Buon Natale a questo nostro Io, oggi, smarrito e infreddolito.
Buon Natale Italia.
QUESTO NATALE di Armando Nocera
Questo Natale
ha un sapore dolce amaro
di resa
La speranza è uscita
a fare un po’ di spesa
L’ultimo sogno se n’era andato
portandosi ogni cosa
e adesso regnava il silenzio
Mancavano le voci dei bambini
il rumore del mare
ed il canto degli occhi
Mancava l’aria
e qualche ora a mezzanotte
Il tempo era trascorso in fretta
dall’ultimo tramonto
e adesso
sembrava essersi fermato
All’orizzonte nessun abbraccio
uno sguardo, una carezza, un saluto
Il vuoto assoluto
faceva più male
di qualunque dolore
Questo Natale
QUESTO NATALE MUTO di Armando Nocera
Questo Natale si è presentato piano, muto, imbavagliato.
Senza braccia e senza mani.
Soltanto gli occhi mostrano il dolore e la voglia di pace.
Le renne legate alla stalla si riposano.
I pacchi abbandonati negli angoli aspettano.
Si sentono lontane soltanto le voci dei bambini e le loro canzoni
Persino Cristo, in croce, si guarda bambino e non parla.

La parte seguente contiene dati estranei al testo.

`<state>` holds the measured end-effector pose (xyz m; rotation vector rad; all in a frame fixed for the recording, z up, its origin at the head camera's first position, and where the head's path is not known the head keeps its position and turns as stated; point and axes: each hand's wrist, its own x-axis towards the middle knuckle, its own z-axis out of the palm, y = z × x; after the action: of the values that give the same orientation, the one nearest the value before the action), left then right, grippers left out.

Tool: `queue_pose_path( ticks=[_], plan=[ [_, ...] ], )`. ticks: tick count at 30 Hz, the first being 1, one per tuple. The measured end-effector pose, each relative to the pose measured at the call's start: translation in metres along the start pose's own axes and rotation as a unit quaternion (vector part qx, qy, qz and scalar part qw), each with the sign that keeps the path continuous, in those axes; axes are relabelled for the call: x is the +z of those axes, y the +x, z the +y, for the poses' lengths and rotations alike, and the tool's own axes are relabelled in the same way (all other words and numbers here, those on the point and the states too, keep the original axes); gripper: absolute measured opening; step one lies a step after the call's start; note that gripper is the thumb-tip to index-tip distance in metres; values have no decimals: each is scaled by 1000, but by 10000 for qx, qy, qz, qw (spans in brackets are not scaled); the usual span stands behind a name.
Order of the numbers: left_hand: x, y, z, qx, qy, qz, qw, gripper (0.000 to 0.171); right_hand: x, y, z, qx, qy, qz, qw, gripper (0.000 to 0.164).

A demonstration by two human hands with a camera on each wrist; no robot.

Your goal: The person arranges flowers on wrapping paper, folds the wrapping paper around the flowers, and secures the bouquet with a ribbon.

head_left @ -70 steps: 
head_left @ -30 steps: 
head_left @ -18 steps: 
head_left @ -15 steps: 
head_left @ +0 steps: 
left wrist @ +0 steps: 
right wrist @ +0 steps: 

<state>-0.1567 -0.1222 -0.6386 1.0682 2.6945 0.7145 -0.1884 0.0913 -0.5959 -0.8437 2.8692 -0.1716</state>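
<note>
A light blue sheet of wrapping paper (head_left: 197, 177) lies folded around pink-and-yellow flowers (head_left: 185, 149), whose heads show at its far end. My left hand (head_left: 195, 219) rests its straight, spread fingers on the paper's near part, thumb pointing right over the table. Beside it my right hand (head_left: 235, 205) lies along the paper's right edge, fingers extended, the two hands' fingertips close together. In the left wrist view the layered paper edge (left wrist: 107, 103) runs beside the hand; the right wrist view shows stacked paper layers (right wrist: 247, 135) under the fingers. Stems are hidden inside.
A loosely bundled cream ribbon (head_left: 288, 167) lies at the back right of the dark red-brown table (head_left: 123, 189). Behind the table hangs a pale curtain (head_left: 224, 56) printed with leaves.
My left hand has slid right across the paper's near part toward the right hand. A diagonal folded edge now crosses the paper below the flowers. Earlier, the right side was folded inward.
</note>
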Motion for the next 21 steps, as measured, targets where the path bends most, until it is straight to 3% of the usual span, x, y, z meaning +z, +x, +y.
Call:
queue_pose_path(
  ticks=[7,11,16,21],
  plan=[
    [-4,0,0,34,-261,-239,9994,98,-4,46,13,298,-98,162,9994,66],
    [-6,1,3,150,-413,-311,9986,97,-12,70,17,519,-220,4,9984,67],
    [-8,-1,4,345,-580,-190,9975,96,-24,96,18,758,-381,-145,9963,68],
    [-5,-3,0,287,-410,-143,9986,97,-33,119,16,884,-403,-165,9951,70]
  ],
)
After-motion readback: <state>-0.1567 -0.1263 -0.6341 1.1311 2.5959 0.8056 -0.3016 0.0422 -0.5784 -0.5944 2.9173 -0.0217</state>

Chiede a suo Padre cosa si può fare e neppure Dio risponde.
Neppure Lui, forse, sa chi è stato a generare tanto male.
Se mandasse un altro diluvio ancora tanti innocenti morirebbero invano.
Sulla grotta del presepe la cometa stava alta e distante come se anche lei avesse paura.
Gli unici a stare vicini, attaccati, erano soltanto i cuori e nemmeno tutti.
Gli altri, quelli che banchettavano, ridevano incuranti per un giorno di ciò che era stato.
La poca gente in chiesa che pregava lo faceva anche per loro.
Salvaci Dio e salva anche loro ripetevano in coro.
Io andai in chiesa la sera prima a cercare un po’ di pace.
La folla era ben disposta tra le navate del Duomo.
Non dissero, come di rito,”scambiatevi un segno di pace”
Allora feci il segno della croce e me ne andai in silenzio per come ero arrivato.
Con il cuore stretto addosso e la speranza in tasca a ripararsi dal freddo.